Hi everyone. I agree with what the others have said, Lola - well done for getting out of an abusive relationship and protecting yourself and your LO. I can understand why you'd be concerned about whether or not you're depriving your LO from seeing his Dad, but my guess would be that if he maybe got some help and sorted himself out eg didn't drink before coming to see you then maybe you'd see things differently. Ultimately it sounds like he's the one depriving himself of seeing your LO by his behaviour and you're the one taking responsibility for keeping yourself and LO safe. Big hugs, sounds like a really tough situation to be in :hugs: Hi to everyone else, my brain is a bit pickled at the moment as LO has been quite unsettled this weekend. Look forward to getting to know you all better. Xx

Thanks Leeze, you are dead right, he only has himself to blame for missing out on his amazing son growing up. I said to time over and over to get help ( he also has a cannabis problem) or to disappear... His lifestyle is clearly more important than his son.... his loss. I really appreciate you all taking time to reply to, it really does help to talk, well type about it!!! Hope your wee one settles down, enjoy your sunday evening xx
 
bump this again :flower:

i'm desperate for support ladies
my LO went to bed at 9:30pm and was up at 1am, 3am, 4:30am, 5:30am, 6:30am and 7:30. i fed him each time but i am not sure he was actually hungry every time he woke. i'm so tired i can't think straight. my body is not coping well - my back, waist, knees, wrists, everything aches, plus BFing is still not painfree. i went back to bed crying. i feel so low :nope:
i'm worried i'll pass my stress onto LO.


EDIT:
just realised this thread was moved to the 'lounge area'!
 
:hugs: I know how you feel my lo did this from 3.5 months, he went from sleeping through the night to waking up every hour.

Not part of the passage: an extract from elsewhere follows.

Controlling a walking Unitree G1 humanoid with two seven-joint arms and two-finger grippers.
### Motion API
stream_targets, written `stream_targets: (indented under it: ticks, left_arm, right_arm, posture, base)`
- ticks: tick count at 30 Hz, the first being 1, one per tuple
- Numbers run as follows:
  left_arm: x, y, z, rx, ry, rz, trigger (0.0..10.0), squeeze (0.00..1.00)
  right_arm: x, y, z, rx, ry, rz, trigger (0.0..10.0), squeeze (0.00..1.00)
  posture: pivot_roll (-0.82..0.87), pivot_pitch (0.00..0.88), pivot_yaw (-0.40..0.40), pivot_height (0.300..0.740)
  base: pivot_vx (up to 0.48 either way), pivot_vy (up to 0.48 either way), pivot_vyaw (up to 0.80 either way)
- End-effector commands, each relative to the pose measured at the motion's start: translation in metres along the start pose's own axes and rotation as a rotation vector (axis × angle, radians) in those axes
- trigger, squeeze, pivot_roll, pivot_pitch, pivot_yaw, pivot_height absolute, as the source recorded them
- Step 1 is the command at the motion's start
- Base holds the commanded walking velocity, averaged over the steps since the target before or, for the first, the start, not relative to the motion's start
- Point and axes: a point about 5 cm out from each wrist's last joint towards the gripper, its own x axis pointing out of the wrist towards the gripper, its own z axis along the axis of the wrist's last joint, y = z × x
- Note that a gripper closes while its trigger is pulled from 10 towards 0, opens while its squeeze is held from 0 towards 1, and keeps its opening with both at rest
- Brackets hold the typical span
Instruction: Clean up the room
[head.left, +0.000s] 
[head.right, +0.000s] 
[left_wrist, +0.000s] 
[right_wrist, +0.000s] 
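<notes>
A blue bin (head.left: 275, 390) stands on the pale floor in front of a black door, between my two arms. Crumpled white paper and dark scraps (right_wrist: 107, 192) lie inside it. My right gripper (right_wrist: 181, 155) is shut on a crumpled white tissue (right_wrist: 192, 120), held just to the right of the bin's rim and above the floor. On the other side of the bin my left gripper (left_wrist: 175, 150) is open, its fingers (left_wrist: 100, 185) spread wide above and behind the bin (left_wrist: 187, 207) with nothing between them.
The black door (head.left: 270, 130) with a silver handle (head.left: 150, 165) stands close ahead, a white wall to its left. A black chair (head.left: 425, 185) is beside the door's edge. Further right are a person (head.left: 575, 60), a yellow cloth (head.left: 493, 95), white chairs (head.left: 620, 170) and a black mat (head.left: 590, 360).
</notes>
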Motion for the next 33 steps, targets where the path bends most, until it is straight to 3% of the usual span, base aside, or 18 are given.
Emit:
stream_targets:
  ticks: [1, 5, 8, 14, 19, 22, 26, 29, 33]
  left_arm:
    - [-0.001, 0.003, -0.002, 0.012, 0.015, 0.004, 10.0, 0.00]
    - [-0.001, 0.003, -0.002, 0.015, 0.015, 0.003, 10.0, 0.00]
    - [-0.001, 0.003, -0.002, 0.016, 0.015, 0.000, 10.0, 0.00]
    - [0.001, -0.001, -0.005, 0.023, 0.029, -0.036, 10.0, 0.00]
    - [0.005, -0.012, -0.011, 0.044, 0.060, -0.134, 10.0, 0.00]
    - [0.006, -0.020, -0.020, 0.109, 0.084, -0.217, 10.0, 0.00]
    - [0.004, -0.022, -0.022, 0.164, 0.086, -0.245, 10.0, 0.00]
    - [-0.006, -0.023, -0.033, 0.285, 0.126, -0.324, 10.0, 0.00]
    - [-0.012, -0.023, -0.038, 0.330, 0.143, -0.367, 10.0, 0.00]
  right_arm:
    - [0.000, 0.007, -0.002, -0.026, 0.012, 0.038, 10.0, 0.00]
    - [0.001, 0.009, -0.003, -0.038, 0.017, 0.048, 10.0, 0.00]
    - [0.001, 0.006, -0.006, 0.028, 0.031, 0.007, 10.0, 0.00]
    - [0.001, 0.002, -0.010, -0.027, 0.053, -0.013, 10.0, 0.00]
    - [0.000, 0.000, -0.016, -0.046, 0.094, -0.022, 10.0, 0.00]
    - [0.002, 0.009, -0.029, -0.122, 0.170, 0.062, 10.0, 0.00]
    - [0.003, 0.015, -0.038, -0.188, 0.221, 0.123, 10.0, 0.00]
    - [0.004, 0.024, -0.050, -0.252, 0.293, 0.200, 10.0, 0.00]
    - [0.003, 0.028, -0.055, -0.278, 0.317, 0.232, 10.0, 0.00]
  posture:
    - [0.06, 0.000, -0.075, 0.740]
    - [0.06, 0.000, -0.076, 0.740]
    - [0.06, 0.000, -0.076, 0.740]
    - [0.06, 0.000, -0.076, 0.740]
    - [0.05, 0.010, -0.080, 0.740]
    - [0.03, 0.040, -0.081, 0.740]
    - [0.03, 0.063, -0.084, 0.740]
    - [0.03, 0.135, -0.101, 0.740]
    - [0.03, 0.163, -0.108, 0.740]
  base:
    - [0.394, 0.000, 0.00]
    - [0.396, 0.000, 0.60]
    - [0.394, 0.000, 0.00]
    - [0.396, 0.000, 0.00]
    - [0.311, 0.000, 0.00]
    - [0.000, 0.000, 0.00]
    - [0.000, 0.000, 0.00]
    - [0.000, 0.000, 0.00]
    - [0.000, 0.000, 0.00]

Initially I did feed him but then realised he was only drinking it because it was offered not because he was thirsty. I instead soothed him back to sleep shhhh him or gave him his dummy, it took just over 4 weeks before he went back to sleeping through the night... There is 4 month sleep regression and I put it down to this,just a little earlier... I know it's hard but your lo will get back to normal... Can you try and nap a little in the day?

:hugs:
 
my dd wakes a lot in the night for her dummy - am trying to train her to be able to find it herself and replace it - shes doing pretty well

she has a bad cold this week so im up and down every ten mins - hopefully things will settle when thats gone :)
 
thanks kiki - so you reckon this might last 4 weeks? :nope:i
yes, i think my LO was the same, he drank because i offered, but probably only half of the times he was actually thirsty/hungry. i will try shhh him tonight.
naps? that's luxury! :winkwink: he sleeps (exactly) 45min - get changed, eat something, go to teh bathroom, and he's awake again!